In connection with the Restructuring, SAE has terminated its 2013 Long-Term Incentive Plan. Subject to
requisite stockholder actions, SAE intends to adopt a new 2016 Long-Term Incentive Plan under which 1,038,258 shares of common
stock, or 10% of the outstanding shares on a fully diluted basis, are expected to be reserved for issuance to SAE’s management.
After giving effect to the Reverse Stock Split, which will continue to impact share count as physical stock
certificates are surrendered and applicable fractional shares are settled in cash, and counting all shares issued in connection
with the Restructuring, SAE had 9,344,288 total shares outstanding on August 3, 2016.

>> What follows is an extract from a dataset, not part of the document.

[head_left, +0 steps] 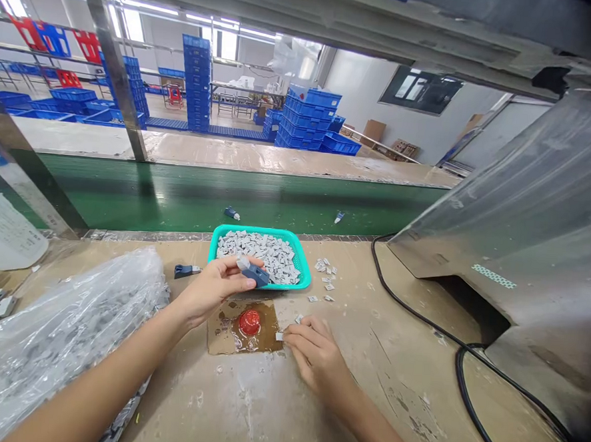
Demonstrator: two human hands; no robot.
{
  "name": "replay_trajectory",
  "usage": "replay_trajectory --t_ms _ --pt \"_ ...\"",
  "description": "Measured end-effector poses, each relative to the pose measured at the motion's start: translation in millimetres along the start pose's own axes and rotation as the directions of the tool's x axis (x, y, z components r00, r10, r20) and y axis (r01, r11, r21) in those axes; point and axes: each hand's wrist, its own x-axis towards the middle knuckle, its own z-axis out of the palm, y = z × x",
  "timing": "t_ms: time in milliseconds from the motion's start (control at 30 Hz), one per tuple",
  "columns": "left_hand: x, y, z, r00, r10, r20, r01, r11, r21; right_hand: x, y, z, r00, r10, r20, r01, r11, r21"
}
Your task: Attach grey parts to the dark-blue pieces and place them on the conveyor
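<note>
My left hand (219,284) is closed around a dark blue plastic part (253,272) with a pale tip, held above the near edge of a turquoise basket (302,268). Many small grey plastic pieces (254,245) fill that basket. Lower and to the right, my right hand (317,352) pinches a small light grey piece (279,337) between its fingertips. Just left of it, a red dome-shaped object (250,322) sits on a wet brown cardboard square (218,340). Another dark blue part (186,272) lies on the table behind my left wrist.
Loose grey pieces (326,269) lie right of the basket. A clear plastic bag (121,290) of parts and a white jug (4,230) stand left. Two blue parts rest on the green conveyor belt (287,200). A black cable (410,308) runs beside a metal housing (501,213).
</note>
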Motion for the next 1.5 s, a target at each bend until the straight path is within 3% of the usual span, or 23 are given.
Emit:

Further, each of Jeff Hastings (SAE's Chairman of the Board and Chief Executive Officer), Brian Beatty (SAE's Chief
Operating Officer), Brent Whiteley (SAE's Chief Financial Officer, General Counsel and Secretary), Mike Scott (SAE's Senior Vice
President), Darin Silvernagle (SAE's Vice President - Marine) and Ryan Abney (SAE's Vice President - Capital Markets & Investor
Relations) has entered into a new employment agreement with SAE with an initial three-year term.
Investor Conference Call
SAE will host a conference call on Thursday, August 4, 2016 at 10:00 a.m. Eastern Time to discuss its consolidated
financial results for the second quarter and six months ended June 30, 2016. Participants can access the conference call by dialing
(855) 433-0934 (toll-free) or (484) 756-4291 (international). SAE will also offer a live webcast of the conference call on the
Investors section of its website at www.saexploration.com.
To listen live via the company’s website, please go to the website at least 15 minutes prior to the start of the
call to register and download any necessary audio software. A replay of the webcast for the conference call will be archived on the
company’s website and can be accessed by visiting the Investors section of SAE’s website.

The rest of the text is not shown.